* **What the task requires**
A word-for-word restatement of the whole listing is the expected answer.

* **Information provided**
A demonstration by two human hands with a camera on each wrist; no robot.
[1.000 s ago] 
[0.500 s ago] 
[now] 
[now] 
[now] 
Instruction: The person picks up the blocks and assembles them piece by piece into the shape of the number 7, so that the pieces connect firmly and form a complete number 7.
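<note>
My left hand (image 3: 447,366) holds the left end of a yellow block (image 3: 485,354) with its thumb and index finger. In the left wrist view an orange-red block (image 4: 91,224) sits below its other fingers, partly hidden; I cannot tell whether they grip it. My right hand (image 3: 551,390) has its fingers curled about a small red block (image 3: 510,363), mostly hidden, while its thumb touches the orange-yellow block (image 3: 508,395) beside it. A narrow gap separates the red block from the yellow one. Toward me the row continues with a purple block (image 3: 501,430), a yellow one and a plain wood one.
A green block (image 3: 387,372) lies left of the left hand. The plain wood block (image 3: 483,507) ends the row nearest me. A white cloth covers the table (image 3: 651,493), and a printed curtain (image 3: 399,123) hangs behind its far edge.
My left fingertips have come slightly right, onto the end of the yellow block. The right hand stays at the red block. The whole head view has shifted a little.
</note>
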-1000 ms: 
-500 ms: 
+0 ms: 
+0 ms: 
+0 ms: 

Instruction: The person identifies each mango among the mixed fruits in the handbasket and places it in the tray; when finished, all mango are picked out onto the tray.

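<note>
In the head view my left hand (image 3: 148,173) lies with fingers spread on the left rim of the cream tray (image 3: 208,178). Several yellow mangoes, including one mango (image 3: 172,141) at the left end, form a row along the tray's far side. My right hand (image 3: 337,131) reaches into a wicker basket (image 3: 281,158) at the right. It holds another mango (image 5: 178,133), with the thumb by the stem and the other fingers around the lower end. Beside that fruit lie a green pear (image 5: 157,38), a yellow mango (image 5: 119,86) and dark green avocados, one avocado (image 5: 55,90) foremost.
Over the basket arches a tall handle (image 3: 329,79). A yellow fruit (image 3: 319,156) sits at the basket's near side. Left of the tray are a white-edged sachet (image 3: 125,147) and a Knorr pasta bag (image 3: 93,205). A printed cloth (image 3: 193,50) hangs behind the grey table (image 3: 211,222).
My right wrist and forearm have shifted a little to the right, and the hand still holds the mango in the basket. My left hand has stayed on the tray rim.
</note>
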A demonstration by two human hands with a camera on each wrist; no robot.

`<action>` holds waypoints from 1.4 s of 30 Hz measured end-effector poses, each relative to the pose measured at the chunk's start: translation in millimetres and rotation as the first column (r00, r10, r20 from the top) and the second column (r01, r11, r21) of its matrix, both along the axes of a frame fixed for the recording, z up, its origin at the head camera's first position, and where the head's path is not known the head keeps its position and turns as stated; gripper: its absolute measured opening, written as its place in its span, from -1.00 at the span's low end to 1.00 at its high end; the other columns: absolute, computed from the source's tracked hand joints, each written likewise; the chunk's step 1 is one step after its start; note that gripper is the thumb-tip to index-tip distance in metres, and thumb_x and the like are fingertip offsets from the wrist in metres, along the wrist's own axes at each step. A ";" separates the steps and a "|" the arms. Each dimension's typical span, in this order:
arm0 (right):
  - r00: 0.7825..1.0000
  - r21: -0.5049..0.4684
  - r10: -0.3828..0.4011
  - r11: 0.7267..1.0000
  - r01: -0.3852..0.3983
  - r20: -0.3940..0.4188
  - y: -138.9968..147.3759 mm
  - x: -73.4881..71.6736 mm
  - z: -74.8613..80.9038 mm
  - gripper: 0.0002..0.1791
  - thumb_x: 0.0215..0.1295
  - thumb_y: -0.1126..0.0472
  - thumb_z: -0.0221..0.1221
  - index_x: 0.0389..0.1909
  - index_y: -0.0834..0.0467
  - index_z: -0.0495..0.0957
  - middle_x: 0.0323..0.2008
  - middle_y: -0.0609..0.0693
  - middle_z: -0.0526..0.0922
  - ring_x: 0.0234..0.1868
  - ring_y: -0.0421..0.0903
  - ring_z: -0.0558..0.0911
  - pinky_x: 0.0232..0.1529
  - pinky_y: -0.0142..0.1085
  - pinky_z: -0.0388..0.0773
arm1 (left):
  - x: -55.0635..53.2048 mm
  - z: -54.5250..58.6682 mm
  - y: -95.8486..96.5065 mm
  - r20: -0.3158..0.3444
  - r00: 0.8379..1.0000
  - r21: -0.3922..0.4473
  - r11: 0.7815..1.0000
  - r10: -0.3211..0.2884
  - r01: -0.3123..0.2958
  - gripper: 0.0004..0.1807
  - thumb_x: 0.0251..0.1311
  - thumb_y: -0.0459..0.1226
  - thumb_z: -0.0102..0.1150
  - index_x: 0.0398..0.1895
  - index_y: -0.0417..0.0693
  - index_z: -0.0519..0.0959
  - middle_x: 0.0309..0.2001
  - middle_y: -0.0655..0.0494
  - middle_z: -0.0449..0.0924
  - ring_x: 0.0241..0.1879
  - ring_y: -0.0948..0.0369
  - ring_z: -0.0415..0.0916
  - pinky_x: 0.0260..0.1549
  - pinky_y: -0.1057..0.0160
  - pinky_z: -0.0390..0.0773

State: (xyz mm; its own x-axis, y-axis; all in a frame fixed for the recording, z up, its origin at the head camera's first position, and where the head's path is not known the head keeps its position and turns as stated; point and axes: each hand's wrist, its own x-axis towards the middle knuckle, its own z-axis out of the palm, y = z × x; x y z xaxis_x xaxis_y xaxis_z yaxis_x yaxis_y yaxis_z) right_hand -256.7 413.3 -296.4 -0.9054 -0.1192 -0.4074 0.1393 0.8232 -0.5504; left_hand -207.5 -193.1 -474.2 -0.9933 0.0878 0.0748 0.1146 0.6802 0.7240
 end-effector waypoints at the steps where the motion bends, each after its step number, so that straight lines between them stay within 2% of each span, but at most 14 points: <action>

* **Output of the exercise**
A demonstration by two human hands with a camera on each wrist; no robot.
[1.000 s ago] 
[0.500 s ago] 
[now] 
[now] 
[now] 
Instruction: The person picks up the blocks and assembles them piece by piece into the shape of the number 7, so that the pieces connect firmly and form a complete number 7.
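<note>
My left hand (image 3: 447,366) holds the left end of a yellow block (image 3: 485,354) with its thumb and index finger. In the left wrist view an orange-red block (image 4: 91,224) sits below its other fingers, partly hidden; I cannot tell whether they grip it. My right hand (image 3: 551,390) has its fingers curled about a small red block (image 3: 510,363), mostly hidden, while its thumb touches the orange-yellow block (image 3: 508,395) beside it. A narrow gap separates the red block from the yellow one. Toward me the row continues with a purple block (image 3: 501,430), a yellow one and a plain wood one.
A green block (image 3: 387,372) lies left of the left hand. The plain wood block (image 3: 483,507) ends the row nearest me. A white cloth covers the table (image 3: 651,493), and a printed curtain (image 3: 399,123) hangs behind its far edge.
My left fingertips have come slightly right, onto the end of the yellow block. The right hand stays at the red block. The whole head view has shifted a little.
</note>
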-1000 ms: 
-500 ms: 
+0 ms: 
+0 ms: 
+0 ms: 

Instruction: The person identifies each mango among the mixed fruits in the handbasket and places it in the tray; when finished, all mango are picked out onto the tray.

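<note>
In the head view my left hand (image 3: 148,173) lies with fingers spread on the left rim of the cream tray (image 3: 208,178). Several yellow mangoes, including one mango (image 3: 172,141) at the left end, form a row along the tray's far side. My right hand (image 3: 337,131) reaches into a wicker basket (image 3: 281,158) at the right. It holds another mango (image 5: 178,133), with the thumb by the stem and the other fingers around the lower end. Beside that fruit lie a green pear (image 5: 157,38), a yellow mango (image 5: 119,86) and dark green avocados, one avocado (image 5: 55,90) foremost.
Over the basket arches a tall handle (image 3: 329,79). A yellow fruit (image 3: 319,156) sits at the basket's near side. Left of the tray are a white-edged sachet (image 3: 125,147) and a Knorr pasta bag (image 3: 93,205). A printed cloth (image 3: 193,50) hangs behind the grey table (image 3: 211,222).
My right wrist and forearm have shifted a little to the right, and the hand still holds the mango in the basket. My left hand has stayed on the tray rim.
</note>
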A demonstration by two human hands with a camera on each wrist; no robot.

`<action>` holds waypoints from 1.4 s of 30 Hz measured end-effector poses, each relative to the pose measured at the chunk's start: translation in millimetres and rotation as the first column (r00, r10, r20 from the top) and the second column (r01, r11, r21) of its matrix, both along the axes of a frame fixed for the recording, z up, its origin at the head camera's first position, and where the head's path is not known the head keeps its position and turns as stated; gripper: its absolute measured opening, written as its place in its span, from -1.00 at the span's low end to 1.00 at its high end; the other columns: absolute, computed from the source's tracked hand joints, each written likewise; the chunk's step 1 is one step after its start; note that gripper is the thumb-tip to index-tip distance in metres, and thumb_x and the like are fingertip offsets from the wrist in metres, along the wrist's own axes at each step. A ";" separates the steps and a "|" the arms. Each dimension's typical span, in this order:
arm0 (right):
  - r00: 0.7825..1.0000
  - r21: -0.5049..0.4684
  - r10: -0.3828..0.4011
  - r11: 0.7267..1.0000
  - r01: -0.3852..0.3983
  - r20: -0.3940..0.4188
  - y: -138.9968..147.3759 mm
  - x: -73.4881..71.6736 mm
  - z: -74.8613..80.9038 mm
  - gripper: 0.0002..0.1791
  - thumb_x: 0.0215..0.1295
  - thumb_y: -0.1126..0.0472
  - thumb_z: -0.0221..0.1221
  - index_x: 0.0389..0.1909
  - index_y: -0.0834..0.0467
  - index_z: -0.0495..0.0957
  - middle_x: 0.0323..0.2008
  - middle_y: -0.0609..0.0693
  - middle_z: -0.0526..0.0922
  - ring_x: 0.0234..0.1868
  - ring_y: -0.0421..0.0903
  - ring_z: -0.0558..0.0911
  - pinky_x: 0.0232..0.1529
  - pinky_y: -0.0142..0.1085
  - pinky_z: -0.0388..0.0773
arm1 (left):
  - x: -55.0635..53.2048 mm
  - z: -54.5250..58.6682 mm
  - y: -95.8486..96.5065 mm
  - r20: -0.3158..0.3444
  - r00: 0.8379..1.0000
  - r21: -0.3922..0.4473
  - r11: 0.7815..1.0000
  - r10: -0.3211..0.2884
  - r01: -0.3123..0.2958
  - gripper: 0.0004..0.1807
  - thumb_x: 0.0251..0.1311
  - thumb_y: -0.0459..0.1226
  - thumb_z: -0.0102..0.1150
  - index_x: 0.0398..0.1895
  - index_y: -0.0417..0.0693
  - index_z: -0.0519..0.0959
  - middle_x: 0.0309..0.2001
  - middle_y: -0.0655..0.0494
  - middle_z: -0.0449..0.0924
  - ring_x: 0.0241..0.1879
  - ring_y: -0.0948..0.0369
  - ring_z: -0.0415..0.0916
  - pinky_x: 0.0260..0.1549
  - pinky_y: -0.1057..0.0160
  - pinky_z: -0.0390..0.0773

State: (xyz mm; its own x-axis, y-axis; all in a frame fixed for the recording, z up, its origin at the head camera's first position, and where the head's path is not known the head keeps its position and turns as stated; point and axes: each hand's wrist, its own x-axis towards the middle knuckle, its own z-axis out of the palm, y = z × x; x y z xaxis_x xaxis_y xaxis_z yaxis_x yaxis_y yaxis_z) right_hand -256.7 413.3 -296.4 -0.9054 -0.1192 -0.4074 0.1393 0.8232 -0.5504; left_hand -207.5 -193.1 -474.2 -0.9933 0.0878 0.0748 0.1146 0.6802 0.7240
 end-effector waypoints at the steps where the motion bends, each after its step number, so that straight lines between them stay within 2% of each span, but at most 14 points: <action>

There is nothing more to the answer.